Institute for Social and Economic Change

Established in 1972 by Professor V K R V Rao, ISEC is an All-India Institute for Interdisciplinary Research and Training in the Social Sciences

Panel 4 – isec

Panel 4

Panel 4

Association of Academic for Social Justice

Conference on

Intergroup Inequality in Indian Society: Magnitude, Nature, Sources, Policies, and the Movement

Organized by

Institute for Social and Economic Change (ISEC), Bengaluru

Indian Institute of Dalit Studies (IIDS), Delhi

Association of Academic for Social Justice (AASJ), Delhi

Dates of conference:
August 23-25, 2023
ISEC, Bengaluru
Panel 4: Issues related to unequal access to civil rights, citizenship and social status: Caste, untouchability, religious and gender discrimination
Civil rights are a significant set of rights that are designed to protect individuals from unfair treatment; these are rights of individuals to receive equal treatment (and to be free from unfair treatment or discrimination) in a number of settings – public facilities, education, employment, housing, public accommodations, and more.
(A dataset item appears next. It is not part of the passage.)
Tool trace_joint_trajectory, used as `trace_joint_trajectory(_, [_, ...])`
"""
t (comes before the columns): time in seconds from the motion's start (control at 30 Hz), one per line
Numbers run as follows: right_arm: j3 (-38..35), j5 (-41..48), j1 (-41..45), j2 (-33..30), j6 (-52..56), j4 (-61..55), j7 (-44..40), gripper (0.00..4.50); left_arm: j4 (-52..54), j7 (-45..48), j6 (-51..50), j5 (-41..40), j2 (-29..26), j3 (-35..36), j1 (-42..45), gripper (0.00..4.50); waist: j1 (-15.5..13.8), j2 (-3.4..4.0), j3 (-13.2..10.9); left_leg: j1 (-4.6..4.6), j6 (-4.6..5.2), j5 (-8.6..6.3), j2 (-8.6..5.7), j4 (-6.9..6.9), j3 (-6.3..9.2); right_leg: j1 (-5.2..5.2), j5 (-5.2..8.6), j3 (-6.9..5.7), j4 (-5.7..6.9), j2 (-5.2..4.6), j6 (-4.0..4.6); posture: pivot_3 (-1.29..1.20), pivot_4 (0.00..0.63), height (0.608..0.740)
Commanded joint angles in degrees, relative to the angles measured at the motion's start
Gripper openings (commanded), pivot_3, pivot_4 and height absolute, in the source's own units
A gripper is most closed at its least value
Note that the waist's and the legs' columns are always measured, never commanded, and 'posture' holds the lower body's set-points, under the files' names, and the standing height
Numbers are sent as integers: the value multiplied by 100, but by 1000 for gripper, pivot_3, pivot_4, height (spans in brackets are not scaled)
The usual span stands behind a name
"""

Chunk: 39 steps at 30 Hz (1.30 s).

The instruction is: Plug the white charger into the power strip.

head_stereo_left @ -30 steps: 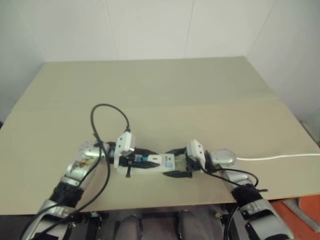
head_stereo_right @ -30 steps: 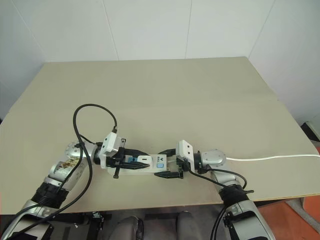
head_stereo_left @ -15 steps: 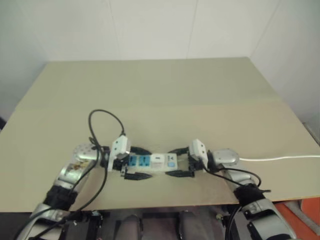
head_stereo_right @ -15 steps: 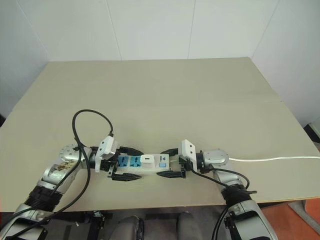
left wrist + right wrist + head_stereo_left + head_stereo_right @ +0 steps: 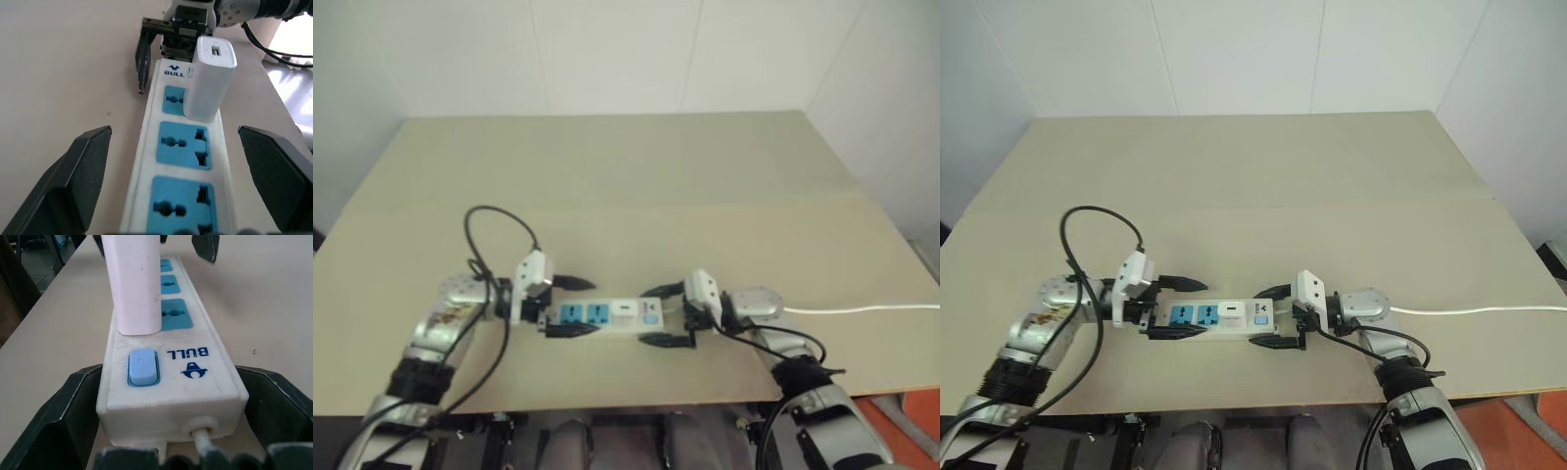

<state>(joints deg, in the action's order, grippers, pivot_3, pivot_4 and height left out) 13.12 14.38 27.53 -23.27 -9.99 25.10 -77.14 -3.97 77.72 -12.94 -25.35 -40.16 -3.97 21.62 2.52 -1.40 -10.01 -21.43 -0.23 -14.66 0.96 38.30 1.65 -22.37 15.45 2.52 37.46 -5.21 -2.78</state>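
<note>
The white charger (image 5: 210,78) stands upright in the power strip's (image 5: 1209,317) socket nearest the blue switch (image 5: 143,366). My left gripper (image 5: 1173,308) is spread apart at the strip's far end; my right gripper (image 5: 1271,316) brackets the switch end, fingers apart.

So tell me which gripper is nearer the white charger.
Right. The right gripper straddles the power strip's switch end beside the white charger; the left gripper is two sockets away.

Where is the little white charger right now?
The white charger stands plugged into the power strip, in the socket nearest the switch end, between the open left gripper and right gripper.
</note>
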Motion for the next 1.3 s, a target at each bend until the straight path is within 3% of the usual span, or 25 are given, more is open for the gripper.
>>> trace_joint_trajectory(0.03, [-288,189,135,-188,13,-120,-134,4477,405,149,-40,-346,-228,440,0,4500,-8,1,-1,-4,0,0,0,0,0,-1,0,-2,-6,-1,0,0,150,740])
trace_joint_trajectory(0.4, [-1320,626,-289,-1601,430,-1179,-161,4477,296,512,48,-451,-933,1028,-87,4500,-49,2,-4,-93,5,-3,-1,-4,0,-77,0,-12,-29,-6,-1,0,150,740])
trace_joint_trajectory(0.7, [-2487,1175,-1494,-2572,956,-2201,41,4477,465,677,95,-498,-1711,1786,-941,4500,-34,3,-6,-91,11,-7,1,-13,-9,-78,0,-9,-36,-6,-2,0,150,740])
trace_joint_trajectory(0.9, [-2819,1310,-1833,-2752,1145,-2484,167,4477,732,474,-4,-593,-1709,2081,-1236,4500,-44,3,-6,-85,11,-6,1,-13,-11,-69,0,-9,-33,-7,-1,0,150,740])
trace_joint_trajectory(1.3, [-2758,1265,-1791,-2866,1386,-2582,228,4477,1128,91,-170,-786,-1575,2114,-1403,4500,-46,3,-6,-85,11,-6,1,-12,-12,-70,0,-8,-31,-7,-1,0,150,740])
The State enacted the Untouchability Offence Act, 1955 (which was renamed as Protection of Civil rights Act in 1979) and SC/ST Prevention of Atrocities Act, 1989 as legal safeguards against denial of equal civil Rights to the SC/ST. Similar Act is enacted to ensure equal rights to women.
The papers in this session will focus upon the changes in caste discrimination and untouchability and the progress made in providing equal civil rights access to SCs /STs. The papers will also examine the public spheres wherein positive changes have occurred on this count and where the caste discrimination still persists and the progress against it has been very slow.
Panelists will also look into the issue of residential and social segregation of Dalits in rural areas and possible measures towards their social integration. They will assess the process of ‘sanskritization’ and ‘westernization’ and also other social processes, which are generally neglected, such as conversion to Buddhism and to several other egalitarian ideologies and sects.
The papers will also discuss the nature of discrimination experienced by religious minorities, and Dalits who converted to Christianity, Sikhism and Islam, namely the Dalit Christians, Dalit Muslims and Sikhs. The session will also focus upon gender discrimination in relation to its intersectionality with caste, tribe, and religion.